Opposition parties yesterday continued their calls for an independent inquiry into events around Ms Pullar's use of National Party connections to advance her ACC claim.
A week ago the affair cost former ACC Minister Nick Smith his Cabinet position and the focus has moved on to how Ms Boag's email to Ms Collins reached the Herald on Sunday, whose subsequent report outed Ms Pullar as the woman at the centre of the ACC privacy breach.
Facing questions from the Opposition yesterday, Ms Collins told Parliament she was "100 per cent certain'' neither she nor anyone in her office had passed the email to the Herald On Sunday.
Earlier, she said she had called ACC chairman John Judge to her office on Monday and he had assured her he did not leak the information.
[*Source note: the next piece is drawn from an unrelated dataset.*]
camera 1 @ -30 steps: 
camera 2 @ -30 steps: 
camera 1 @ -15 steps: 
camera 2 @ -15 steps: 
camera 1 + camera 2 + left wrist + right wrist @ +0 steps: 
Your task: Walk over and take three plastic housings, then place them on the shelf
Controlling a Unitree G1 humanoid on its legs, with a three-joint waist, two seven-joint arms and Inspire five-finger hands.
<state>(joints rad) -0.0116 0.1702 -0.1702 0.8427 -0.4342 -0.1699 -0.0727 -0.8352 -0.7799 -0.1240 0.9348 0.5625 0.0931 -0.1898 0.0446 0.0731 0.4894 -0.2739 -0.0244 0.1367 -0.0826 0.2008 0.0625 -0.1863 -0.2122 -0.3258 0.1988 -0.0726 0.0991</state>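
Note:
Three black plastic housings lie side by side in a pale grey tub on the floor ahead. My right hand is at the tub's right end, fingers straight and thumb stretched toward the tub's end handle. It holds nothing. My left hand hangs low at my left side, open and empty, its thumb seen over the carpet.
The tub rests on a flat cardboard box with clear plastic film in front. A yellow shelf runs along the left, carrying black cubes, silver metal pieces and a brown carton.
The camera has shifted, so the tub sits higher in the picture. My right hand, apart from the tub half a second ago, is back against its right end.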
ACC chief executive Ralph Stewart has also denied leaking the email.
Ms Collins, who says she only passed the email to Mr Judge and Mr Stewart, went on to say: "The fact is it also came from Ms Boag, so there are possibilities.''
However, Ms Boag reacted angrily to any suggestion she had leaked her own email. "I sent it to the minister only ... and I asked whether it was a secure email address before I sent it.''
She said the email was sent to Ms Collins in the expectation it would not be sent to anyone else.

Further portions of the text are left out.